**ABOUT THIS EXERCISE:** Look through the data below for the string "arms", and copy every line where it turns up.

**DATA EXTRACT:**

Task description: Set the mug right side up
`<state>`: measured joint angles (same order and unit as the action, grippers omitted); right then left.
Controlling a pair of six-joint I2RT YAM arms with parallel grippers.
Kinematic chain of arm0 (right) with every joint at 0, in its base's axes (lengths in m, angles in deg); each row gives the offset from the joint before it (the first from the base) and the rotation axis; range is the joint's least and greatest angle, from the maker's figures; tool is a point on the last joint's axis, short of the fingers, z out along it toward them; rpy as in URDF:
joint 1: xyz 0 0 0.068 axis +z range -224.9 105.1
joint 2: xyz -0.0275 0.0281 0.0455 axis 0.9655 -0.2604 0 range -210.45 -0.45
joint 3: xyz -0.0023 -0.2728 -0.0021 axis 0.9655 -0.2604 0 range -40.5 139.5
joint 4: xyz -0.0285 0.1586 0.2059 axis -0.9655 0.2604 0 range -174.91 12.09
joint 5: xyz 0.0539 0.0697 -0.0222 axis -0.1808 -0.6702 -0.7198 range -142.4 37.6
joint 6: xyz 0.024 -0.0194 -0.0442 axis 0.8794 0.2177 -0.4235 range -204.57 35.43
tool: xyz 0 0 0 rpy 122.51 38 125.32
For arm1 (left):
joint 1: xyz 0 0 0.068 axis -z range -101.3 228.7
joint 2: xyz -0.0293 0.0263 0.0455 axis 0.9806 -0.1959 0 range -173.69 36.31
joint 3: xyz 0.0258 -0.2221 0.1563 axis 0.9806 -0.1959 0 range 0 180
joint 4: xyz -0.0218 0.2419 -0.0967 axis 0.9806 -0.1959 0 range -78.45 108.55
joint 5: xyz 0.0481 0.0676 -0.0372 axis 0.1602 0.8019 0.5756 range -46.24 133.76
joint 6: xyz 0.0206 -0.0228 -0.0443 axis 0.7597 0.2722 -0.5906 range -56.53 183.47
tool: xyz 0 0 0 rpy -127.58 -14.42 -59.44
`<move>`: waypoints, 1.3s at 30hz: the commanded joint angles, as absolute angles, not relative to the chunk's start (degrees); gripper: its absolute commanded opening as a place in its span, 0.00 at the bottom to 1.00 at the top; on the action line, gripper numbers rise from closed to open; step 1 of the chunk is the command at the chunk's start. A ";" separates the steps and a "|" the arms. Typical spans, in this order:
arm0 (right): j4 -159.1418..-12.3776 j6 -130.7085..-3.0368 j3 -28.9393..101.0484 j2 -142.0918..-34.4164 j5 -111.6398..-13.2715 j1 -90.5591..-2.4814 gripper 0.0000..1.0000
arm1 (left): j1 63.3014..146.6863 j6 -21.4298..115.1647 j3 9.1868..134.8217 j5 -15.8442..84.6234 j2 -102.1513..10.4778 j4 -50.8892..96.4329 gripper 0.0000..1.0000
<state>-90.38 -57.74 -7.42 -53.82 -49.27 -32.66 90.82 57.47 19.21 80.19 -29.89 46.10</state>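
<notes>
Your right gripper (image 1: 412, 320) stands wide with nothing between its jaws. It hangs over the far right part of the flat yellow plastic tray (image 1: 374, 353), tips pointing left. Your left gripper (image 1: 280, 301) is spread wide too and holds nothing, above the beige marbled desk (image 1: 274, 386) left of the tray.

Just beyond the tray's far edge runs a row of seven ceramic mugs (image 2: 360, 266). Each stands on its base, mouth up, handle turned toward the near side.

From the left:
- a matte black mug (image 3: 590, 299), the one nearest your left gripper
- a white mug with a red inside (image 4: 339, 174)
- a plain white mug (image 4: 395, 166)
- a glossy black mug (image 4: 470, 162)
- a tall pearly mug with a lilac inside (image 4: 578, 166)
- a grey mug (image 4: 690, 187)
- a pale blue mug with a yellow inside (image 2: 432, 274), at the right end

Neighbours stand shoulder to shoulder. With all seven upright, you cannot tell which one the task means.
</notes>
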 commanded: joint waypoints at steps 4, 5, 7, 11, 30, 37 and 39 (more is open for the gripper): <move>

**EXERCISE OUTPUT:**
Controlling a pair of six-joint I2RT YAM arms with parallel grippers.
`<move>`: waypoints, 1.3s at 30hz: the commanded joint angles, as absolute angles, not relative to the chunk's start (degrees); gripper: its absolute commanded opening as a place in its span, 0.00 at the bottom to 1.00 at the top; on the action line, gripper numbers rise from closed to open; step 1 of the chunk is the command at the chunk's start. A ";" separates the steps and a "|" the arms. Typical spans, in this order:

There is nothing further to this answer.